### Work to be completed
Copy the listing verbatim, excluding any images found in it.

Dataset extract section start

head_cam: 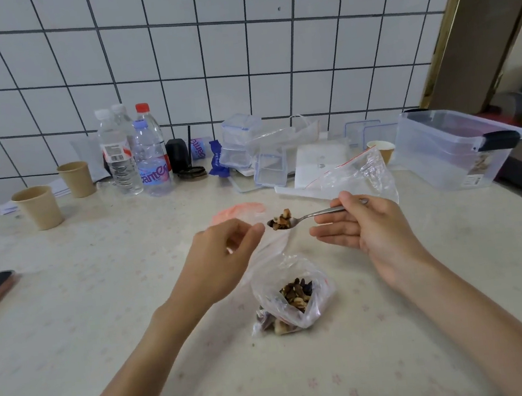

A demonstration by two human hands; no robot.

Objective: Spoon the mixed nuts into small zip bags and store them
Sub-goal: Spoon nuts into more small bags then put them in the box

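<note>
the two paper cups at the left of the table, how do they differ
The nearer paper cup stands closer to the table's left edge and looks larger in the head view; the farther paper cup sits back toward the tiled wall, beside the water bottles, and looks smaller. Both are plain tan, upright and untouched by either hand.

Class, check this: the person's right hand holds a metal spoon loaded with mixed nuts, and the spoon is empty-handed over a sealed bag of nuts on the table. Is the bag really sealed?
No. The head view shows the bag of nuts standing open at the top. The rest holds: the right hand holds the loaded spoon.
</note>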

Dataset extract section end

### Task answer
head_cam: 

A demonstration by two human hands; no robot.

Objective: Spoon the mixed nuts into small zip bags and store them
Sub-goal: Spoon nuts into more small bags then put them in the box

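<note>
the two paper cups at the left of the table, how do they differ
The nearer paper cup stands closer to the table's left edge and looks larger in the head view; the farther paper cup sits back toward the tiled wall, beside the water bottles, and looks smaller. Both are plain tan, upright and untouched by either hand.

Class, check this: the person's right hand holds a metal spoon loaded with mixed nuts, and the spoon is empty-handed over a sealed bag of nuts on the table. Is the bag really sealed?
No. The head view shows the bag of nuts standing open at the top. The rest holds: the right hand holds the loaded spoon.
</note>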

Nothing further is needed to complete this exercise.